If you question the reality of remote working being here to stay please take a look around. You will see more and more people working remotely. Just look at things like Facebook. People all over are connecting remotely and maintaining relationship at a distance. The kids going through college right now have vast remote networks of people they have never met. Plenty of people will embrace doing things remotely.

I am utterly convinced that over the next decade our profession will embrace remote teams and in a big way. I’m talking about remote working in ways that we have only begun to imagine now. The concept of needing office space for a software development team will be antiquated. Just wait until some 20 year old kid drops out of Harvard and starts up a massive software company using his network of remote developer friends located around the world to build a product line.

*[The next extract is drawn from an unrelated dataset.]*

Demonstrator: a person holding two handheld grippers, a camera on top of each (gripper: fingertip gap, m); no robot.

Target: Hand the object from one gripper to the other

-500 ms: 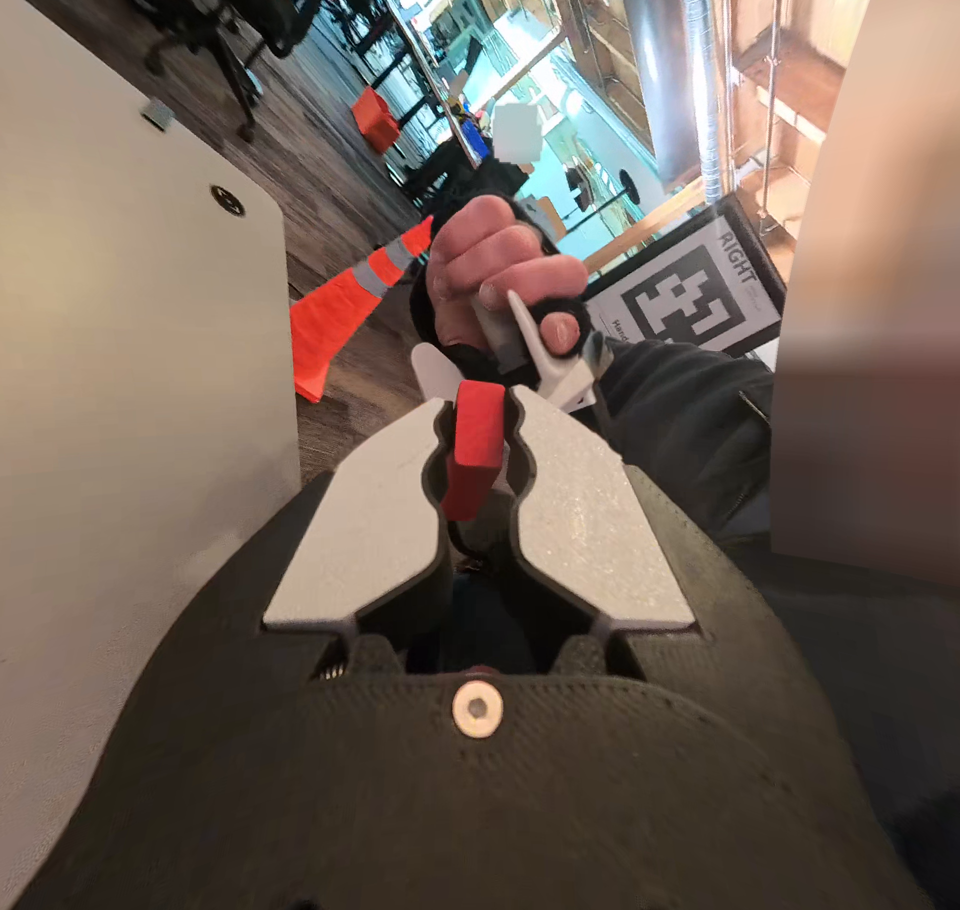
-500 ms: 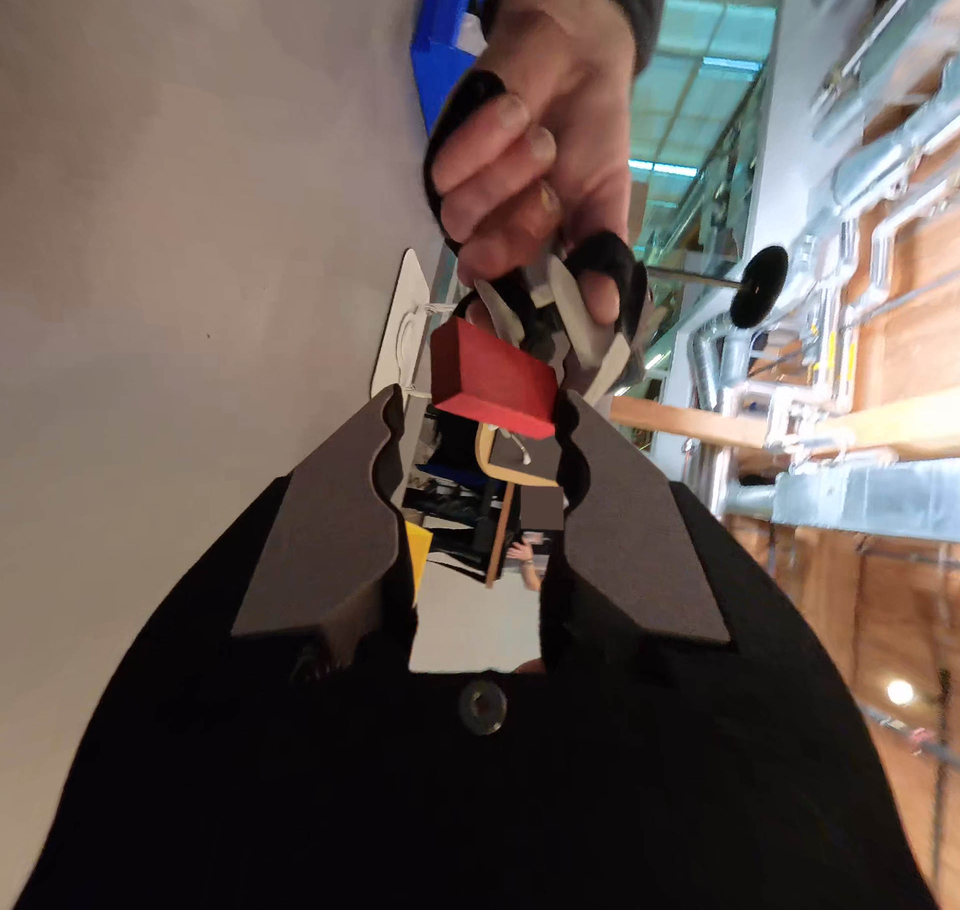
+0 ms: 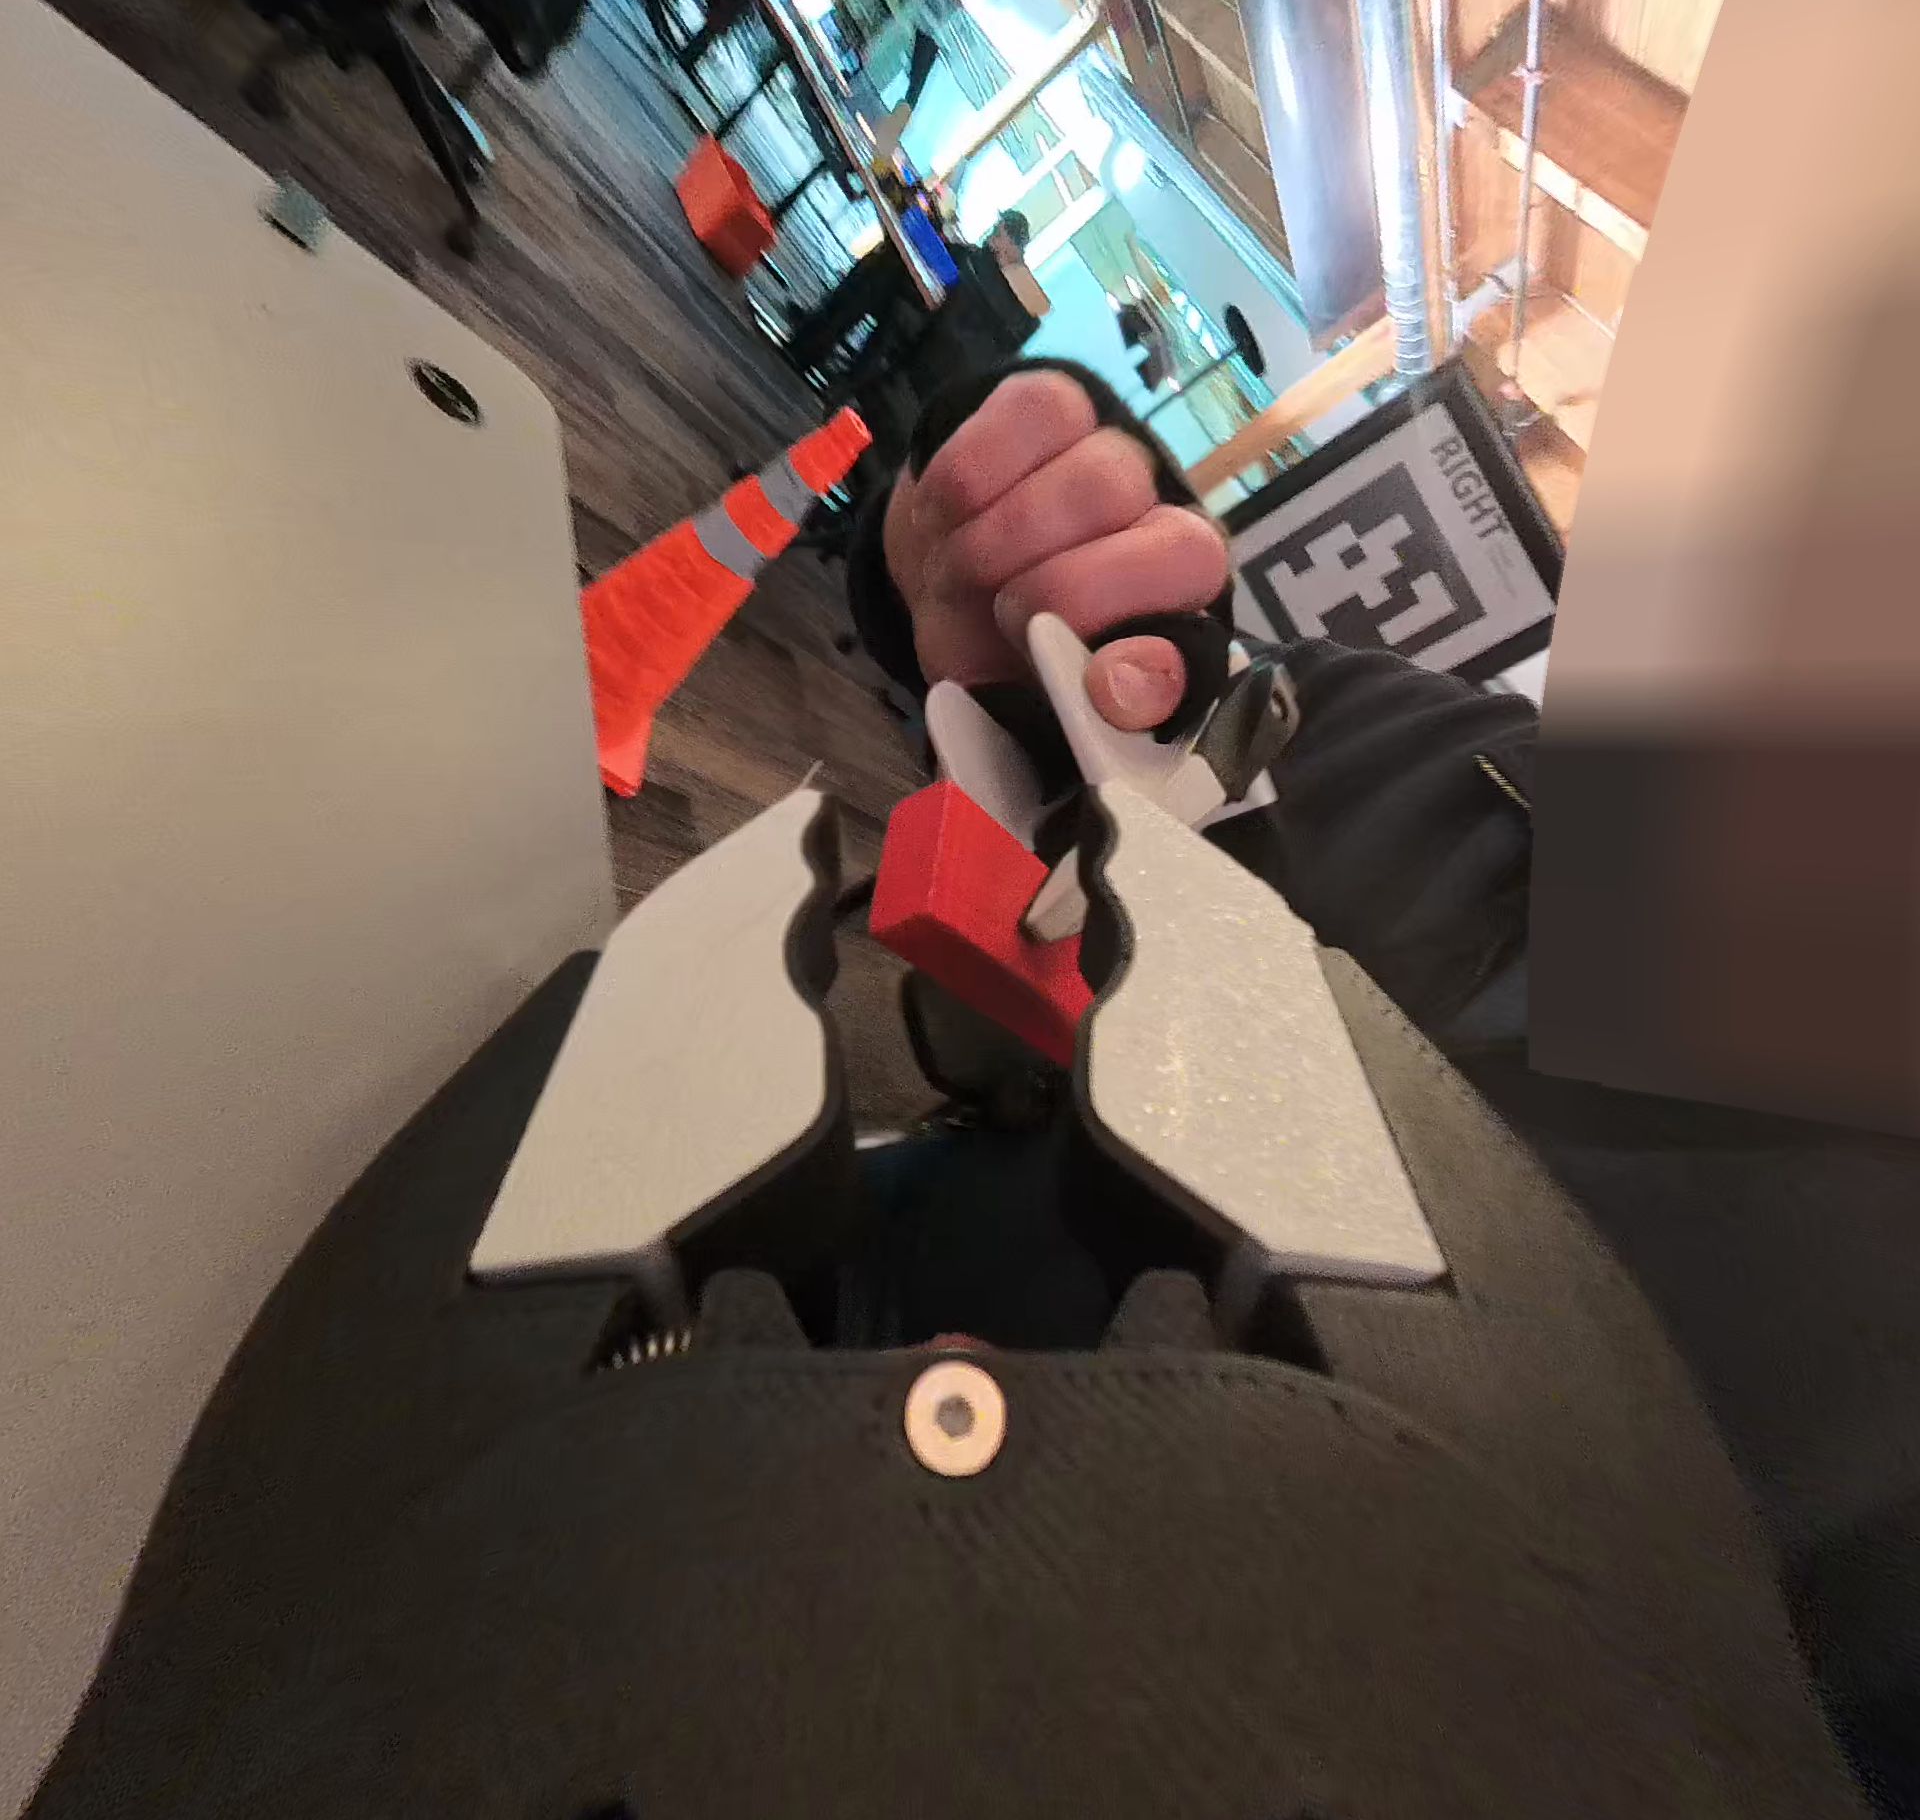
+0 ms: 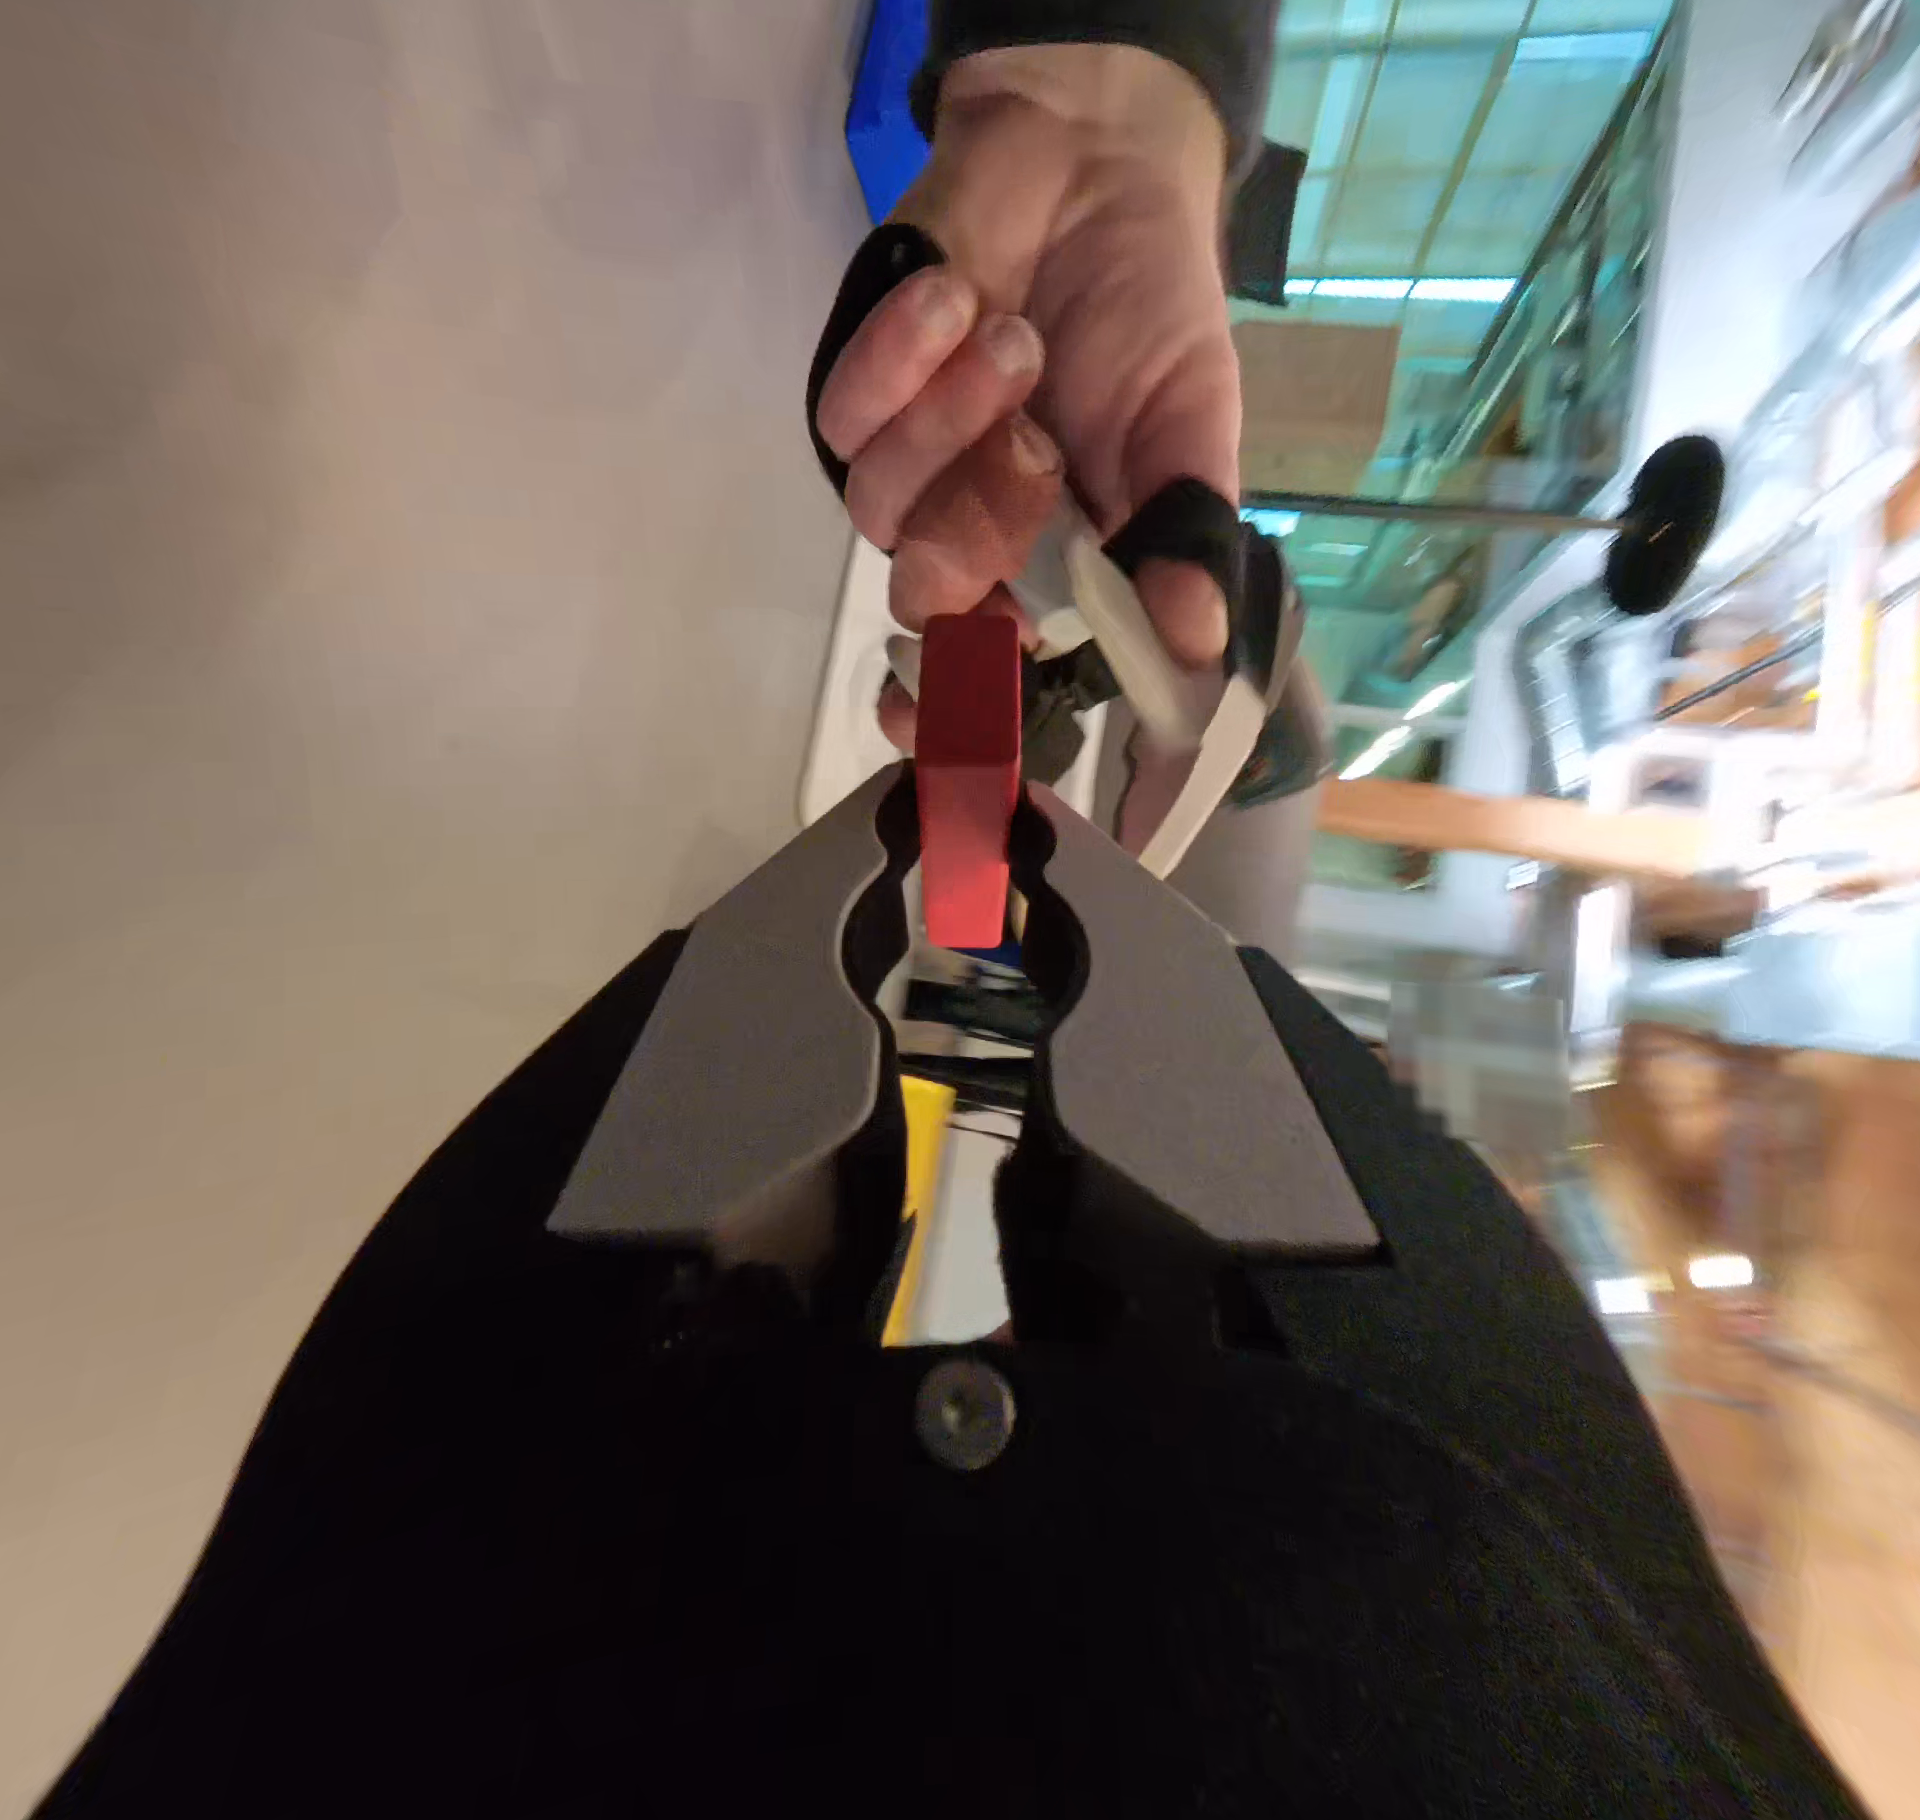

Think that’s impossible? I think not. Even if that doesn’t happen lots of companies are embracing the concept of remote working. If the rest of us in the software business are not ready to deal with that kind of challenge we will find ourselves obsolete and out of work.

The end game is a matter of survival. Being good at doing things remotely is a necessary skill for survival in the future of software. Acknowledge reality and get good at doing things remotely.

So Going Forward…

In this topic I will continue discussing ideas on working remotely. This will include building remote teams, managing remote people, conducting remote meetings and anything else that come to my mind regarding dealing with remote work.